ON A FIT of the GOUT.
1 WHerefore was man thus form'd with eye sublime,
2 With active joints, to traverse hill or plain,
3 But to contemplate nature in her prime,
4 Lord of this ample world, his fair domain?
5 Why on this various earth such beauty pour'd,
6 But for thy pleasure, man, her sovereign lord?
7 Why does the mantling vine her juice afford
8 Nectareous, but to cheer with cordial taste?
9 Why are the earth and air and ocean stor'd
10 With beast, fish, fowl; if not for man's repast!
11 Yet what avails to me, or taste, or sight,
12 Exil'd from every object of delight?
13 So much I feel of anguish, day and night
14 Tortur'd, benumb'd; in vain the fields to range
15 Me vernal breezes, and mild suns invite:
16 In vain the banquet smokes with kindly change
17 Of delicacies, while on every plate
18 Pain lurks in ambush, and alluring fate.
19 Fool not to know the friendly powers create
20 These maladies in pity to mankind;
21 These abdicated reason reinstate,
22 When lawless appetite usurps the mind;
23 Heaven's faithful centries at the door of bliss
24 Plac'd to deter, or to chastise excess.

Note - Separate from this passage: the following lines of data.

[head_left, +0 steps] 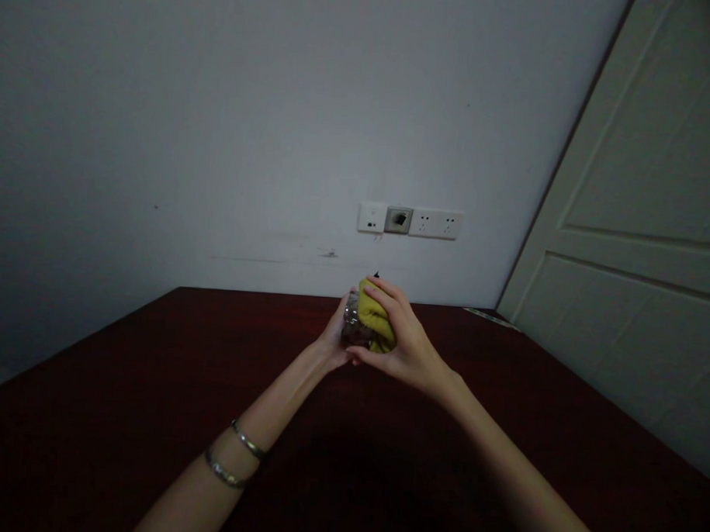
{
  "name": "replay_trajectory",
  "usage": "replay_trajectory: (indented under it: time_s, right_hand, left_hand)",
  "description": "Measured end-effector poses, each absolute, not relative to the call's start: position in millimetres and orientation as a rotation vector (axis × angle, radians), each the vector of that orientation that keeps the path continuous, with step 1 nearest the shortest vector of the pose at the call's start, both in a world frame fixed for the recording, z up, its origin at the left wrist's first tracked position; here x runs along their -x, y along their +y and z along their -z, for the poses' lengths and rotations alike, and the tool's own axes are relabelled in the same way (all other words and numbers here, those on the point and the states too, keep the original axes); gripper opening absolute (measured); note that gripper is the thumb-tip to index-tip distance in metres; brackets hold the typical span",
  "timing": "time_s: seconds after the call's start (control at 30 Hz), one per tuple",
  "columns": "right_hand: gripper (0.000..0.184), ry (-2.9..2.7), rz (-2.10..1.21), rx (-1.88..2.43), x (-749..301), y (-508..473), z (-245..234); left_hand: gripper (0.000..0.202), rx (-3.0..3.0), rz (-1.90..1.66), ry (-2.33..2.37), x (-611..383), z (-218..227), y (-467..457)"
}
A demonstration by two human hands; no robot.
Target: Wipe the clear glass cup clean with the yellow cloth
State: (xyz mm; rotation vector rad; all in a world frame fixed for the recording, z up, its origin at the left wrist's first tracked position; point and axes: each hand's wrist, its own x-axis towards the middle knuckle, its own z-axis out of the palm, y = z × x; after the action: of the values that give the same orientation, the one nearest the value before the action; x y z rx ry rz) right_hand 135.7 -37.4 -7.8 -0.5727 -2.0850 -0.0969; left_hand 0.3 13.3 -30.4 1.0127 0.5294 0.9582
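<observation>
My left hand (334, 339) is wrapped round a clear, shiny glass or jar (351, 320), which is tilted on its side above the table. From the right, my right hand (407, 338) grips a yellow cloth (375, 317) and presses it against the end of the glass. Part of the cloth is hidden behind my right fingers, and the far side of the glass cannot be seen. A small dark tip shows just above the cloth; what it belongs to is unclear.
Under my hands lies a dark red table (241, 347). Behind it rises a white wall (248, 138) with a row of sockets (435, 224). A pale panelled door (642, 214) stands at the right, and a thin flat strip (491, 318) lies near the table's back right corner.
</observation>
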Motion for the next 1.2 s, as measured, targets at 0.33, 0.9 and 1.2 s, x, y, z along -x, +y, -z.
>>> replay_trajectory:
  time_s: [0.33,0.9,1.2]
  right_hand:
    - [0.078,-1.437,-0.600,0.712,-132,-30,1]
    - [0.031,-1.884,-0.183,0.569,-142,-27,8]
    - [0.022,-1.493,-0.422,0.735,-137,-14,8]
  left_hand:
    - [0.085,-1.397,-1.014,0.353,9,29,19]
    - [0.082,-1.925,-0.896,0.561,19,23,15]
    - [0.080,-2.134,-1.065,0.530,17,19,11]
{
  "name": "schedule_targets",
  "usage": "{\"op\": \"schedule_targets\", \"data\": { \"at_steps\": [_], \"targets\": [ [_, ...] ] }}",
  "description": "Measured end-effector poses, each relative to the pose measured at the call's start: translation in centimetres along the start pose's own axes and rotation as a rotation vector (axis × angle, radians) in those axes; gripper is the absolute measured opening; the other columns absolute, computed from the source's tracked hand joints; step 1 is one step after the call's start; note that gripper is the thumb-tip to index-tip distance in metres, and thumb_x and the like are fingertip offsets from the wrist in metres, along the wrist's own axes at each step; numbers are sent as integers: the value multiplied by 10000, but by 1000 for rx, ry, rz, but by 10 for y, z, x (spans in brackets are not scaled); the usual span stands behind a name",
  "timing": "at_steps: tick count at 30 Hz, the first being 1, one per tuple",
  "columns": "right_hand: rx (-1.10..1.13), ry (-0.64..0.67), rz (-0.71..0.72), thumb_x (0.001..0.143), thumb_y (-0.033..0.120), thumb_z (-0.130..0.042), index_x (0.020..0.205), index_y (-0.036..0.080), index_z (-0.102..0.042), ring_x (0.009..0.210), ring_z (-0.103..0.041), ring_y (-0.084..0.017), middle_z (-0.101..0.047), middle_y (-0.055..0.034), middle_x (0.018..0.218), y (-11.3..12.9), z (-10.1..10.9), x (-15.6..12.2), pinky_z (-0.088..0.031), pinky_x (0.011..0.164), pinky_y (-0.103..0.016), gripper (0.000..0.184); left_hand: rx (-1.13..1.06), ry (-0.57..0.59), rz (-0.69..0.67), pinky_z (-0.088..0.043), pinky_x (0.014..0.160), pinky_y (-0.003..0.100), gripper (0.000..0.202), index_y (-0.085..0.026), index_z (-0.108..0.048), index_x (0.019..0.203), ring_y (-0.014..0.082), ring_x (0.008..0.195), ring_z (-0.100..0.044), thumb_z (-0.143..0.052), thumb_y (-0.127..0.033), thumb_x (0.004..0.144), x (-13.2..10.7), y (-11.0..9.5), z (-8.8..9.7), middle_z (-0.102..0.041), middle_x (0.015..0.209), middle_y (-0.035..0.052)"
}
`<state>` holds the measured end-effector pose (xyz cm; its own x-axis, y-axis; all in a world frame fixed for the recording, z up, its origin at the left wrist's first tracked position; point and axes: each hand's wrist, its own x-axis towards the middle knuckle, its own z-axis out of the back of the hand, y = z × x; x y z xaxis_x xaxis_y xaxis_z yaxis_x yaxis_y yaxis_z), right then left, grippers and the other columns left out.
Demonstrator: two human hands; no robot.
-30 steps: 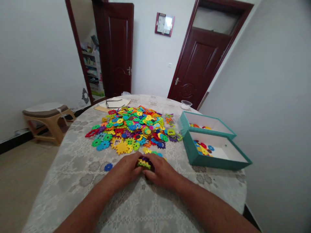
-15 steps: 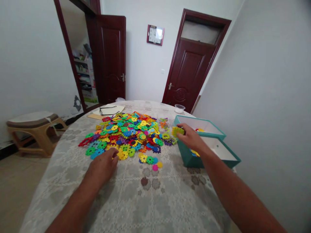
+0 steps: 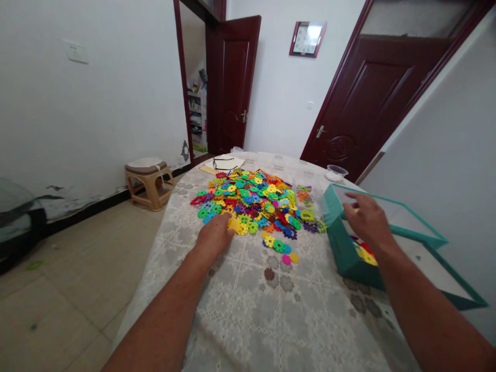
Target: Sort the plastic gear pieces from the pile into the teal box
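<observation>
A heap of colourful plastic interlocking discs (image 3: pixel 256 201) lies on the round table with its lace-patterned cloth (image 3: pixel 279 315). My left hand (image 3: pixel 213 237) rests palm down at the heap's near edge, fingertips on a yellow disc (image 3: pixel 234 225). My right hand (image 3: pixel 366 219) hovers over the near corner of a teal box (image 3: pixel 337 243), fingers loosely apart and nothing clearly in them. Several discs (image 3: pixel 362 253) lie inside the box below that hand. A few loose discs (image 3: pixel 279 247) sit between my hands.
A second teal box half (image 3: pixel 411 227) adjoins the first on the right. A clear cup (image 3: pixel 336 171) and glasses on paper (image 3: pixel 225 163) sit at the table's far side. A small stool (image 3: pixel 149 178) stands by the left wall. Dark doors are behind.
The joined discs both hands held a second ago went right with my right hand to the box and are gone from it. My left hand moved to the heap's edge. The view swung left.
</observation>
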<state>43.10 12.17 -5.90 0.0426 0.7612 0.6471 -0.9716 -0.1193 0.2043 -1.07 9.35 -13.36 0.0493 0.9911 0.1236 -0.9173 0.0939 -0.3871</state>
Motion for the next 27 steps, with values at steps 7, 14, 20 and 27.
{"op": "schedule_targets", "data": {
  "at_steps": [7,14,20,27],
  "targets": [
    [462,273,254,940,272,-566,1242,193,-653,1014,-670,-266,-684,-144,1219,117,-46,-84,-541,960,-463,325,97,71,-69,-495,958,400,453,-217,-619,1321,318,1185,-614,-655,-363,894,-2,-8,-1,-597,1328,153],
    [549,347,279,965,203,-541,1359,216,-590,1234,-616,-271,-629,-137,1360,141,-70,-119,-513,1071,-482,397,38,167,-323,-483,969,395,389,-222,-628,1237,300,1152,-618,-676,-384,886,-12,-13,-3,-657,1242,127],
    [624,453,441,966,243,-595,1421,236,-556,1341,-555,-289,-601,-145,1426,150,-61,-132,-459,1146,-507,456,-116,268,-432,-486,890,329,293,-229,-649,1168,239,1046,-642,-609,-410,941,-29,-38,-6,-696,1135,81],
    [586,528,360,1034,251,-471,1048,221,-671,927,-650,-230,-698,-77,985,159,-61,-130,-526,830,-361,202,-288,262,-450,-495,828,288,204,-229,-697,1029,189,923,-660,-541,-357,994,-25,-41,2,-738,994,27]
  ]
}}
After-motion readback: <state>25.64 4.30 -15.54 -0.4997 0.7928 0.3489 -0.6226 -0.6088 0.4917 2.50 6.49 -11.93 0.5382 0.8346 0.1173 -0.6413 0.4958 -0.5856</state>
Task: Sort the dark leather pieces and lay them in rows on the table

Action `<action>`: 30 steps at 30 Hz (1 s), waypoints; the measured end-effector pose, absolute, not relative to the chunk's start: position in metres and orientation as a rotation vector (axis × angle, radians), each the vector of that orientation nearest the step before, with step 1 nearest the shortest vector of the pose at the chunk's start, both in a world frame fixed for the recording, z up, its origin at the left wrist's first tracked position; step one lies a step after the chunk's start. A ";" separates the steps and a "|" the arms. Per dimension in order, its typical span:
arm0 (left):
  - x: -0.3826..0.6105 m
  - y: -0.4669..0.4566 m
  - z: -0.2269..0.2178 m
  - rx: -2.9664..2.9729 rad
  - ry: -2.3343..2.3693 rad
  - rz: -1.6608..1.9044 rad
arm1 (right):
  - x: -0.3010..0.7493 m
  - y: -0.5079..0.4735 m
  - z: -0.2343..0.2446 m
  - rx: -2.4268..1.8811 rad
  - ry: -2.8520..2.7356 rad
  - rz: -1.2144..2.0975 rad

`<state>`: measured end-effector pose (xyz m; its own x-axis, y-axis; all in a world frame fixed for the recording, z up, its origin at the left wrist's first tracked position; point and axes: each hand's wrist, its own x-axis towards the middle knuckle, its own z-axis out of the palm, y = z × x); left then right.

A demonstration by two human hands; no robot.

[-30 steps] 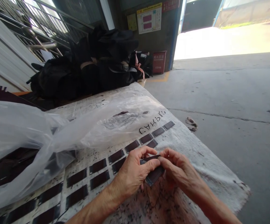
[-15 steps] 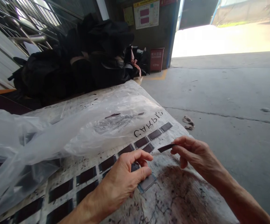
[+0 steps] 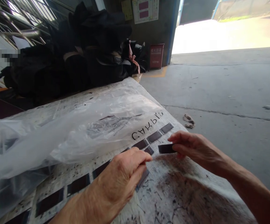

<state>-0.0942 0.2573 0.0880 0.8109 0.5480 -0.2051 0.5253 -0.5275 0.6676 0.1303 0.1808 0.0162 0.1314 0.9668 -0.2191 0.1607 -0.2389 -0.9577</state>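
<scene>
My right hand [image 3: 191,147] pinches one small dark rectangular strip [image 3: 166,148] just above the stained white cloth [image 3: 177,193], beside the end of two rows of like dark strips [image 3: 154,137] laid out on the cloth. My left hand [image 3: 123,179] is curled closed over a small stack of the same strips [image 3: 143,178], which pokes out under its fingers, held against the cloth.
A large clear plastic bag [image 3: 62,133] with printed letters lies over the left of the cloth and over part of the rows. Black bundles [image 3: 78,59] are piled behind it. To the right, a bare concrete floor [image 3: 230,93] runs to a bright doorway.
My right hand drew one strip off the stack and carried it right and slightly down toward the end of the rows. My left hand stayed closed on the stack.
</scene>
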 end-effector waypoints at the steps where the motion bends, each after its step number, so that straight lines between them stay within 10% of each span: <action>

25 Weak is the aid of wisdom to repress
26 Passion perverse; philosophy how vain!
27 'Gainst Circe's cup, enchanting sorceress;
28 Or when the Syren sings her warbling strain.
29 Whate'er or sages teach, or bards reveal,
30 Men still are men, and learn but when they feel.
31 As in some free and well-pois'd common-weal
32 Sedition warns the rulers how to steer,
33 As storms and thunders rattling with loud peal,
34 From noxious dregs the dull horizon clear;
35 So when the mind imbrutes in sloth supine,
36 Sharp pangs awake her energy divine.
37 Cease, then, ah cease, fond mortal, to repine
38 At laws, which nature wisely did ordain;
39 Pleasure, what is it? rightly to define,
40 'Tis but a short liv'd interval from pain:
41 Or rather each alternately renew'd,
42 Give to our lives a sweet vicissitude.